Andrew Gold? Is dat wel progressief, hoor ik de wat conservatief ingestelde luisteraar zich gelijk afvragen? Hij is toch die vogel van Lonely Boy en Never Let Her Slip Away en stond in de jaren tachtig toch de gladjanus uit te hangen in het duo Wax met 10CC’er Graham Gouldman? Klopt allemaal, maar zijn vier platen die tussen 1975 en 1980 verschenen onder de vlag van Asylum behoren tot het neusje van de zalm van de betere Amerikaanse popmuziek uit die tijd.

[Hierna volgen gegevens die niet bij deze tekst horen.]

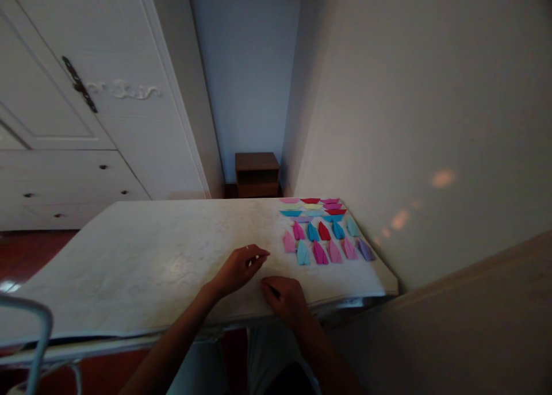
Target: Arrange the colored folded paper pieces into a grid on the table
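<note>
My left hand [242,266] is over the table, its fingers drawn together and pointing right. No object shows between its fingertips. Close to the front edge, my right hand [288,298] is curled into a loose fist, and nothing shows in it. The two hands are apart. Right of them lie rows of small folded paper pieces: a light-blue paper plane [303,253], a magenta paper plane [319,253] and a purple paper plane [366,249] are in the nearest row. Behind them are flatter, boat-shaped paper pieces, such as a blue paper boat [290,213].
The pale table [142,257] reaches far left. A wall [409,125] borders its right side. White cabinets [107,125] stand at the left, and a small brown nightstand [257,162] beyond the far edge. A grey curved metal tube [43,326] rises at lower left.
</note>
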A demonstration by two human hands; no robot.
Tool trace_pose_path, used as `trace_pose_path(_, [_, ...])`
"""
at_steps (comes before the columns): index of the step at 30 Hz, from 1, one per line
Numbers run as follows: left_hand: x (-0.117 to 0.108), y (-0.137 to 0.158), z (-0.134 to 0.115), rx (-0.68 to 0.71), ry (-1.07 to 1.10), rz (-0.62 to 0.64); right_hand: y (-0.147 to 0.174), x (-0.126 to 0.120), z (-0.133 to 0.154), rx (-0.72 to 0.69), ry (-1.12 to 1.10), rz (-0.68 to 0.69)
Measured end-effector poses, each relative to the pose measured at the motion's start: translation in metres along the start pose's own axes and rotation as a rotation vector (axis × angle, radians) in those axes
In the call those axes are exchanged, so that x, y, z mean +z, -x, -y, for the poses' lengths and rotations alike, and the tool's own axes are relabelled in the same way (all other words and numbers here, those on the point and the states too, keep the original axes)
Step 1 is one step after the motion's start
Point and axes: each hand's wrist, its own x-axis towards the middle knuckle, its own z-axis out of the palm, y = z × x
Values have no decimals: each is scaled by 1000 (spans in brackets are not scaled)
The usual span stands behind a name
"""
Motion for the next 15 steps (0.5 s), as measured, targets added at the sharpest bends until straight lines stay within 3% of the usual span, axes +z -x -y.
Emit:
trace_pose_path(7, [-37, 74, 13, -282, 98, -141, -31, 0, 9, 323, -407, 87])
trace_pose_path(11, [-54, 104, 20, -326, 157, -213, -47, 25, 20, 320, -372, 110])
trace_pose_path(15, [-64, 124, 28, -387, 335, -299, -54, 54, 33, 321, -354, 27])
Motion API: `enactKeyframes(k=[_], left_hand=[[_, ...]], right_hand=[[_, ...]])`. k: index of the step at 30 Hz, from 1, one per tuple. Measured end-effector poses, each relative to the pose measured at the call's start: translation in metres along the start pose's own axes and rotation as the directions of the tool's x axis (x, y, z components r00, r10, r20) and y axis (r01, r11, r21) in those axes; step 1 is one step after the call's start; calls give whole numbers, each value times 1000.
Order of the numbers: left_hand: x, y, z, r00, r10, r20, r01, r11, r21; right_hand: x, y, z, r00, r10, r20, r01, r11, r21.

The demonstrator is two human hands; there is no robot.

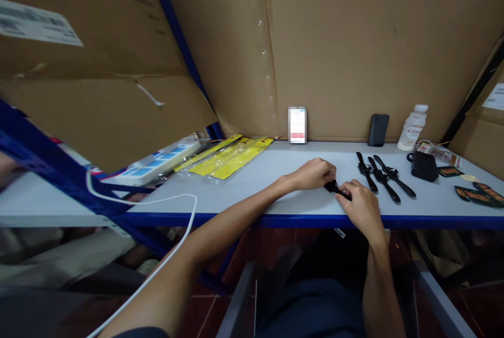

Een prima gelegenheid om via een lijvige box zijn werk op waarde te schatten.
Het kwartet is verzameld in een box, genoemd naar Gold’s grootste hit – afkomstig van diens album “What’s Wrong With This Picture” – en aangevuld met een cd vol outtakes, een cd met live-opnames en een dvd met clips en BBC-optredens tijdens The Old Grey Whistle Test. Wie liefhebber van het werk van Gold is, weet wat voor een enorme schat aan materiaal dit betekent. Het Esoteric label is daarbij niet over één nacht ijs gegaan en baant zich op die manier ook een weg langs de grenzen van de prog.
Want daar hebben we met het werk van Andrew Gold zeker mee te maken. Een popicoon die invloeden uit The Beatles, Beach Boys, James Taylor en Crosby Stills Nash haalt, maar ook uit het werk van Todd Rundgren, Dan Fogelberg en het al genoemde 10CC. Popmuziek met inhoud die ook nog eens breed gearrangeerd is op het gebied van zang, strijkers en toetsen. Verwacht bij Gold geen lange epics – hooguit songs van een minuut of zes – maar daarin gebeurt van alles: zeker voor wie vaker luistert. Daarbij komt dat we hier te maken hebben met een multi-instrumentalist: de meeste tracks speelt hij grotendeels zelf helemaal in.
Overigens is van een gladgestreken geluid op de eerste paar Asylum-platen geen sprake: dat kwam pas vanaf “All This And Heaven”, die Gold’s grootste Nederlandse hit Never Let Her Slip Away bevat. Tel daarbij op de bijdragen van topsessiemusici als Russ Kunkel (drums), Jeff Porcaro (drums), Don Grolnick (toetsen), Leland Sklar (basgitaar) en Danny Kortchmar (gitaar), evenals drummer David Kemper (die in 1975 en 1976 korte tijd deel uitmaakte van Focus), zodat het muzikaal allemaal wel snor zit.
Het debuut heeft de puurheid, de opvolger de energie en zijn derde album zorgt voor de definitieve doorbraak. Helaas slaat zijn knappe kwaliteitspop op “Whirlwind” te veel door naar de AOR en (hard)rock. Een koers die Gold niet ligt; veel te geforceerd en bedacht. Hij verkiest daarna een bijdrage in de vorm van drie liedjes van het 10CC-album “Ten Out Of Ten” en hangt na het geslaagde Wax-avontuur vervolgens zijn solo-aspiraties aan de wilgen om voor anderen te gaan schrijven en produceren, van Celine Dion tot Vince Gill.
Incidenteel maakt hij nog albums onder zijn eigen naam, maar die grossieren in oude wijn in nieuwe zakken. Zijn beste werk – verzameld in deze box – ligt inmiddels ver achter zich en klinkt onmiskenbaar door in het werk van een nieuwe generatie musici. Ook in de prog: de invloed van Gold is bijvoorbeeld goed hoorbaar in het werk van Francis Dunnery, Kevin Gilbert, John Mitchell en Peter Jones, om maar wat namen te droppen.
Het merendeel van de bonus-cd verscheen al zeven jaar geleden als onderdeel van een compilatie van Gold’s Asylum werk, maar deze Esoteric uitgave is zorgvuldiger samengesteld. Daarbij komt dat de live-cd een nooit eerder verschenen concert uit Los Angeles in januari 1977 bevat, aangevuld met een BBC-sessie uit hetzelfde jaar. De beelden daarvan vullen het leeuwendeel van de dvd. De clips zijn leuk voor de heb en de nostalgie. Niet meer dan dat.
Andrew Gold zou volgend jaar 70 jaar zijn geworden. Helaas is hem die leeftijd niet gegund. Hij overlijdt in juni 2011 na een jarenlange strijd tegen kanker. Deze box is zijn erfenis en een belangrijk statement in de Amerikaanse popmuziek van de late jaren zeventig/begin jaren tachtig.